Deep scanning vs shallow scanning
Psalm then uses a custom PHP Parser NodeVisitor
called ReflectorVisitor
which has two modes when scanning a given file: a shallow scan, where it just gets function signatures, return types, constants, and inheritance, or a deep scan, where it drills into every function statement to get those dependencies too (e.g. the class names instantiated by a function). It only does a deep scan on files that it knows will be analysed later (so the vast majority of the vendor directory, for example, just gets a shallow scan).
So, when analysing the src
directory, Psalm will deep scan the following file:
src/A.php
<?php
use Vendor\VendorClass;
use Vendor\OtherVendorClass;
class A extends VendorClass
{
public function foo(OtherVendorClass $c): void {}
}
And will also deep scan the file belonging to Vendor\VendorClass
, because it may have to check instantiations of properties at some point.
It will do a shallow scan of Vendor\OtherVendorClass
(and any dependents) because all it cares about are the method signatures and return types of the variable $c
.
Finding files from class names
To figure out the ClassName
=> src/FileName.php
mapping it uses reflection for project files and the Composer classmap for vendor files.
Storing data from scanning
For each file that ReflectorVisitor
visits, Psalm creates a FileStorage
instance, along with ClassLikeStorage
and FunctionLikeStorage
instances depending on the file contents.

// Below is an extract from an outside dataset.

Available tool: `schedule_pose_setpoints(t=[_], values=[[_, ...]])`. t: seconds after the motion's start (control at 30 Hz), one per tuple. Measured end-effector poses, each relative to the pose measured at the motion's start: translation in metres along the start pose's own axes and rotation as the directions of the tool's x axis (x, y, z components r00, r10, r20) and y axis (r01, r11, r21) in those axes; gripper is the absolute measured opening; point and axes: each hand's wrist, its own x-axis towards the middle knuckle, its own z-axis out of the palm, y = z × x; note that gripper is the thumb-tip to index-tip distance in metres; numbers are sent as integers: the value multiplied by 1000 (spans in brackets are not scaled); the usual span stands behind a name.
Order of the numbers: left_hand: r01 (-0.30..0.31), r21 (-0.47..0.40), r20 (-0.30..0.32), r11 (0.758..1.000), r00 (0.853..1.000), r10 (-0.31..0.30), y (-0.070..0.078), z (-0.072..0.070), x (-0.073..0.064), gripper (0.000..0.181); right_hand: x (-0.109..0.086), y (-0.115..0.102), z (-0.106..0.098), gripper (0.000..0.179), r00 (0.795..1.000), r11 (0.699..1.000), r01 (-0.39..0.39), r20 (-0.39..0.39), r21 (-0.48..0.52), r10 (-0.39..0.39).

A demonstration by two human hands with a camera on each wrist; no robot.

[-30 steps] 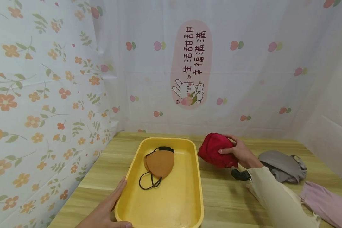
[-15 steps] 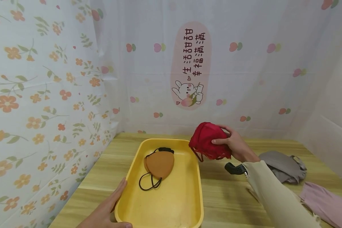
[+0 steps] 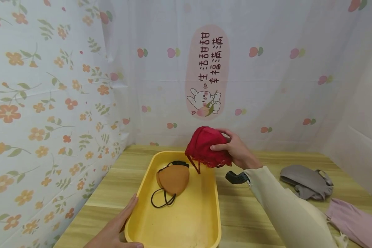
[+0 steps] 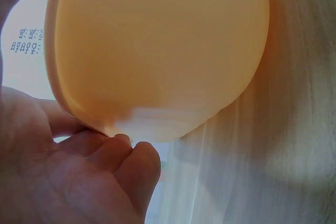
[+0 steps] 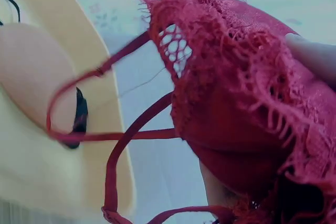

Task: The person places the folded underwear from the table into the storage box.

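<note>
My right hand holds a folded red lace bra in the air over the back right corner of a yellow tray. In the right wrist view, thin red straps dangle from the lace bra across the tray's rim. A brown bra, folded with cups together and black cord straps, lies inside the tray toward the back left. My left hand grips the tray's front left corner, fingers along the side and thumb at the front. The left wrist view has curled fingers at the tray's edge.
A grey folded garment lies on the wooden table at the right, with a pink cloth nearer the front. A black wrist-camera mount sticks out from the right sleeve. Printed curtains stand behind and at left.
My right hand has carried the red lace bra leftward and a bit up, from beside the tray to over its back right corner. My left hand and the tray stay put.
</note>
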Motion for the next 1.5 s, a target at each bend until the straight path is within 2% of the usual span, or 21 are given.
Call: schedule_pose_setpoints(t=[0.17, 0.47, 0.67, 0.9, 1.03, 1.17, 1.3, 1.4, 1.5], values=[[0, 31, -10, 1000, 1000, 1, -2, 1, 0, 103, 9, 3, 23, 76, 1000, 1000, -16, 11, 8, 16], [38, -33, 19, 999, 999, -37, 1, -2, 1, 102, 20, 17, 55, 73, 999, 999, -39, 9, -27, 40], [54, -70, 31, 996, 998, -52, 1, -2, 2, 103, 29, 28, 77, 72, 998, 994, -57, -1, -89, 57], [5, 2, -13, 1000, 1000, -5, 0, 0, 1, 103, 36, 49, 102, 71, 996, 977, -91, -26, -192, 88], [7, 8, -18, 1000, 1000, -7, 1, 0, 2, 103, 36, 57, 113, 69, 996, 966, -91, -38, -243, 84], [30, -41, 4, 999, 1000, -30, 1, 0, 2, 103, 36, 61, 121, 70, 998, 930, -55, -30, -364, 47], [50, -92, 25, 994, 999, -48, 1, 0, 3, 104, 37, 64, 127, 71, 1000, 859, 11, -9, -512, -18], [49, -83, 17, 995, 999, -47, 1, 1, 2, 105, 38, 68, 129, 68, 997, 798, 66, 13, -599, -73], [39, -83, 11, 996, 999, -39, 1, 1, 1, 104, 38, 71, 131, 65, 997, 750, 75, 27, -657, -75]])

Once we have a set of all files and their classes and function signatures, we calculate inheritance for everything in the Populator
class and then move onto analysis.
At the end of the scanning step we have populated all the necessary information in ClassLikes
, Functions
and Methods
classes, and created a complete list of FileStorage
and ClassLikeStorage
objects (in FileStorageProvider
and ClassLikeStorageProvider
respectively) for all classes and files used in our project.
Analysis
We analyse files in FileAnalyzer
The FileAnalyzer
takes a given file and looks for a set of top-level components: classes, traits, interfaces, functions. It can look inside namespaces and extract the classes, interfaces, traits and functions in them as well.

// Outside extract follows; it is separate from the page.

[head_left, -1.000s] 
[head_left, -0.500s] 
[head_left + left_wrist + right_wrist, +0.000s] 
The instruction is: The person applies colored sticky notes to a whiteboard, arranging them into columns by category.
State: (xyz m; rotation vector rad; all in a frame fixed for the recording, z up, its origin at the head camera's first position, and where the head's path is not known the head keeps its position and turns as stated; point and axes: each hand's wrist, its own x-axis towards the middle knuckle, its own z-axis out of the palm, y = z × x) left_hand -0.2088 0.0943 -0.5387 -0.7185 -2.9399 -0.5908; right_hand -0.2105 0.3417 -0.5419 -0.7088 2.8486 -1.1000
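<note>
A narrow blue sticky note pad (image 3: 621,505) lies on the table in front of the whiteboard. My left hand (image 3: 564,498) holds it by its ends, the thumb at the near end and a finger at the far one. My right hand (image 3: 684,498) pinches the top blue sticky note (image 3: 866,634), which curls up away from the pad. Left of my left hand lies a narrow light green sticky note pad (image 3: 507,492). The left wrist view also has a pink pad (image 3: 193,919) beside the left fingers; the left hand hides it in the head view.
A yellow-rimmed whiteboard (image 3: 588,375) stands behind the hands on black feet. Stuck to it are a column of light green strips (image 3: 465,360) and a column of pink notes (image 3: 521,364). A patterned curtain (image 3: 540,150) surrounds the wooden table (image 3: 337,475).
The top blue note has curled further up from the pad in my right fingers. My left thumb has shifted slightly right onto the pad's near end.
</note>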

It delegates the analysis of those components to ClassAnalyzer
, InterfaceAnalyzer
and FunctionAnalyzer
.
Because it’s the most basic use case for the line-by-line analysis (no class inheritance to worry about), let’s drill down into FunctionAnalyzer
.
Function Analysis
FunctionAnalyzer::analyze
is defined in FunctionLikeAnalyzer
. That method first gets the FunctionLikeStorage
object for the given function that we created in our scanning step. That FunctionLikeStorage
object has information about function parameters, which we then feed into a Context
object. The Context
contains all the type information we know about variables & properties (stored in Context::$vars_in_scope
) and also a whole bunch of other information that can change depending on assignments and assertions.
Somewhere in FunctionLikeAnalyzer::analyze
we create a new StatementsAnalyzer
and then call its analyze()
method, passing in a set of PhpParser nodes. StatementAnalyzer::analyze
passes off to a number of different checkers (IfAnalyzer
, ForeachAnalyzer
, ExpressionAnalyzer
etc.) for more thorough analysis.
At each line the Context
object may or may not be manipulated. At branching points (if statements, loops, ternary etc) the Context
object is cloned and then, at the end of the branch, Psalm figures out how to resolve the changes and update the uncloned Context
object.
The NodeDataProvider
stores a type for each PhpParser node.
After all the statements have been analysed we gather up all the return types and compare them to the given return type.
Type Reconciliation
While some updates to the Context
object are straightforward, others are not. Updating the Context
object in the light of new type information happens in Reconciler
, which takes an array assertions e.g. [“$a” => “!null”]
and a list of existing type information e.g. $a => string|null
and return a set of updated information e.g. $a => string